In a recent study published in Science, researchers used genome-wide analysis of cell-free DNA (cfDNA) fragment end positions and surrounding sequences to detect the presence of tumour-derived DNA in blood. They developed a new metric called the information-weighted fraction of aberrant fragments (iwFAF) based on genome-wide differences in fragment positioning, weighted by fragment length and GC content. This new metric could be used in liquid biopsies for cancer diagnostics.
Analysing plasma DNA for cancer diagnostics
Plasma DNA analysis (also known as liquid biopsy) has been used to develop new diagnostic techniques in cancer. The detection and quantification of tumor-derived plasma DNA has mainly relied on analyzing somatic genetic alterations. However, there are only a few genes and genomic loci that are recurrently altered in most cancer patients. Moreover, genes commonly mutated in cancer can also be affected in non-malignant conditions, making the early detection of cancer less effective. Another approach is to profile the epigenome by analysing plasma DNA methylation, looking for a combination of both tissue-specific and cancer-specific alterations.However, this approach relies on tumour-derived DNA, which is often present in very low levels in early stages of cancer – again making early detection less effective, as well as making it necessary to obtain plasma DNA from multiple tubes of blood.
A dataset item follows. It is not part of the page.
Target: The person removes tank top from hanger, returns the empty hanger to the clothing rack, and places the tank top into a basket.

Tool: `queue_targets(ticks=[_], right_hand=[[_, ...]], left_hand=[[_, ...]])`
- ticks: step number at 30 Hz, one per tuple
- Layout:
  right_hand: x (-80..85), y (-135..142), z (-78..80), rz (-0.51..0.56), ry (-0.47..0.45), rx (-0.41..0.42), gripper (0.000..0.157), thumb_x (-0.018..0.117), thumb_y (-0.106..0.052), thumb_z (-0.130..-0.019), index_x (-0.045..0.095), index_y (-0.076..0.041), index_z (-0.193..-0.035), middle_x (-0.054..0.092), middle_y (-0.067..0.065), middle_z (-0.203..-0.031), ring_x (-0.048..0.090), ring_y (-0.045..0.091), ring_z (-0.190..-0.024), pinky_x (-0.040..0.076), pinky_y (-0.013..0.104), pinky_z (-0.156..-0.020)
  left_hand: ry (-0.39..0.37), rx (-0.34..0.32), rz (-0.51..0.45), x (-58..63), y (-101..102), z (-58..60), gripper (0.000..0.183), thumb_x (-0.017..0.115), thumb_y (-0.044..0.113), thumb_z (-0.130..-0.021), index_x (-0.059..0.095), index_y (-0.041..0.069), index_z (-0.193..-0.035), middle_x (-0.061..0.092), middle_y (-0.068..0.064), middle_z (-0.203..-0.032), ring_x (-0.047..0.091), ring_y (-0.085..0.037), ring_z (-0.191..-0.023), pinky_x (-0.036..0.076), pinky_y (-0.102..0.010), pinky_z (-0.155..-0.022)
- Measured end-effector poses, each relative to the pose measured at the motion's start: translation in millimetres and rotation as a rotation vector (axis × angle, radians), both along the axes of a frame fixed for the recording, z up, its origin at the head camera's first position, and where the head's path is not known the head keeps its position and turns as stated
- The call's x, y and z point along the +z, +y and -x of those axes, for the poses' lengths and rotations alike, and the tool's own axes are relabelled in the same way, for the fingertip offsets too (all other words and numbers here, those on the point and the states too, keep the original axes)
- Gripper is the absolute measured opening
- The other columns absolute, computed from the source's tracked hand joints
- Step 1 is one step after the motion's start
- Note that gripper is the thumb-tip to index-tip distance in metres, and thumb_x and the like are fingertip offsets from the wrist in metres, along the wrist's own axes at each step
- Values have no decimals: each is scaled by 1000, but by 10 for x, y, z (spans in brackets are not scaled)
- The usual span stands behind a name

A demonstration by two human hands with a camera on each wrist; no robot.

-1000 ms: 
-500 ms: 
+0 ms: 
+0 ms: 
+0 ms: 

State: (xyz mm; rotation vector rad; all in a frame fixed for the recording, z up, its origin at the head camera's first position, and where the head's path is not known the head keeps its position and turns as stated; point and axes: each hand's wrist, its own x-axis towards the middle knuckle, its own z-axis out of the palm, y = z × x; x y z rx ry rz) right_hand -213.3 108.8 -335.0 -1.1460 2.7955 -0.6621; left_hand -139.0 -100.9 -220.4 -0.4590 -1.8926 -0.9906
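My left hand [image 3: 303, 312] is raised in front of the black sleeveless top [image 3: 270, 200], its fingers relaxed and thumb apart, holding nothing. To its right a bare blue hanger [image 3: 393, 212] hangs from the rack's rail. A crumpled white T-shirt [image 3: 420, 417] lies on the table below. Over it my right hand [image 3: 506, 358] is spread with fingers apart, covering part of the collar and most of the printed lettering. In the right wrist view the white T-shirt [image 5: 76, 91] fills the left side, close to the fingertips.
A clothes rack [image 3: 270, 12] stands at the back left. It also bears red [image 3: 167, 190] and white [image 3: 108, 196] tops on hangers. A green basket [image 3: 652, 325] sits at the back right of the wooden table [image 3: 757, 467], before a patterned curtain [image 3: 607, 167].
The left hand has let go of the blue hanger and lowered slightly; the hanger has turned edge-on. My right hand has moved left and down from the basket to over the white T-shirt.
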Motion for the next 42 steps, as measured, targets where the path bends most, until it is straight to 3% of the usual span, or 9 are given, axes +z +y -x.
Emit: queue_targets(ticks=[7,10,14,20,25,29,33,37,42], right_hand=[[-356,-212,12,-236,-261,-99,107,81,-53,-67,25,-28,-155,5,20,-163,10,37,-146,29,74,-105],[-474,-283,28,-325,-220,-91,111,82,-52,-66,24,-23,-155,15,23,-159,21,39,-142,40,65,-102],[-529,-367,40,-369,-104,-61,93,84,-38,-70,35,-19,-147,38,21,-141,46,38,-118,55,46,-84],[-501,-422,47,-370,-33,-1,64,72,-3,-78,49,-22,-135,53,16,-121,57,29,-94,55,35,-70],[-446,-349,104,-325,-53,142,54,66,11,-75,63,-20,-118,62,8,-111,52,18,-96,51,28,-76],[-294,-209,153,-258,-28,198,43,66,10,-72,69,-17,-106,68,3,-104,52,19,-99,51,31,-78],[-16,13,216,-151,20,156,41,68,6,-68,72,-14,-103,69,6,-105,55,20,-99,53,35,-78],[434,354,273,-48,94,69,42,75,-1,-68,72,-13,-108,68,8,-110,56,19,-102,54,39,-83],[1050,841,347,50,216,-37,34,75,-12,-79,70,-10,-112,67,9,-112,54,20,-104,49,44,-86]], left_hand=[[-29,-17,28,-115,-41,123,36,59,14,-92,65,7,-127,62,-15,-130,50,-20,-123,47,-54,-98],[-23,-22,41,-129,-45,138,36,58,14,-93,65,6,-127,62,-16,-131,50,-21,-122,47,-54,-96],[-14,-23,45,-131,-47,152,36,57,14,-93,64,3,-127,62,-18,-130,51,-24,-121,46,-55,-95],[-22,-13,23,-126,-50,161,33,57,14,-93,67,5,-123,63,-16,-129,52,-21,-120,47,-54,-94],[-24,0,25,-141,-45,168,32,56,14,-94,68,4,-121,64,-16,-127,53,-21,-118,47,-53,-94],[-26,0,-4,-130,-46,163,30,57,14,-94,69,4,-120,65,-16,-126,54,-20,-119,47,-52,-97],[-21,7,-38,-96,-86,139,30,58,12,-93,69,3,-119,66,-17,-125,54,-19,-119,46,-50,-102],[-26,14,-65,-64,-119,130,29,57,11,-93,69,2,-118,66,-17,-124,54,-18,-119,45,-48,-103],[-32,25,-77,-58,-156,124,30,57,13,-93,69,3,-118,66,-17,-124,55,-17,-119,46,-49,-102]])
All this suggests we need better liquid biopsy biomarkers. One solution some studies have attempted is to trade depth of molecular analysis for breadth of genomic analysis, by leveraging genomic features that capture how DNA shed from different cell types is processed and fragmented in the blood. The fragmentation characteristics of cfDNA reflect the chromatin accessibility in the cells that shed DNA into plasma. In this study, researchers used an approach called genome-wide analysis of fragment ends (GALYFRE), which “aggregates genomic positioning of breakpoints across all sequenced fragments in a sample”. This means GALYFRE looks at the distribution of breaks across the entire genome, rather than focusing on specific regions or genes. By looking at the overall pattern of breaks across the genome, GALYFRE aims to identify unusual patterns or changes that may be indicative of cancer or other conditions. This approach differs from earlier studies that focused on specific fragment lengths or sequence motifs in individual cfDNA fragments.
Genomic fragment analysis
In this study, researchers analysed more than 2000 samples from patients with cancer to develop a metric based on genome-wide differences in fragment positioning, weighted by fragment length and guanine-cytosine (GC) content, which they termed information-weighted fraction of aberrant fragments (iwFAF). The researchers first measured and compared aberrant fragmentation in healthy individuals and patients with cancer, and also compared aberrant fragmentation to the fraction of tumour DNA in plasma, and evaluated differences in genomic positioning of plasma DNA fragments by measuring nucleotide frequencies at fragment ends. They found that iwFAF strongly correlated with the fraction of tumour DNA in the blood, was higher for DNA fragments carrying somatic mutations, and was higher within genomic regions affected by copy number amplifications. They then measured any potential confounding factors that could affect iwFAF measurements, and found that factors such as sample processing conditions, age groups, gender, collection tube types and more, make no significant difference to iwFAF measurements.
The researchers then developed a machine-learning model to differentiate healthy individuals from patients with cancer. This random-forest machine-learning model had an averaged area under the receiver operating characteristics curve (AUC) value of 0.91 – an AUC value of a model is a measure of its performance, specifically its ability to distinguish between true positive and true negative results. AUC ranges from 0 to 1, with a value of 0.5 indicating no discrimination between positive and negative results, and a value of 1 indicating perfect discrimination. Therefore, an AUC value of 0.91 indicates that the model has a very high ability to distinguish between plasma samples from patients with cancer and healthy individuals. The results from this study suggest that analysis of fragment ends can be a cost-effective and accessible approach for cancer detection and monitoring – especially for early-detection of cancer.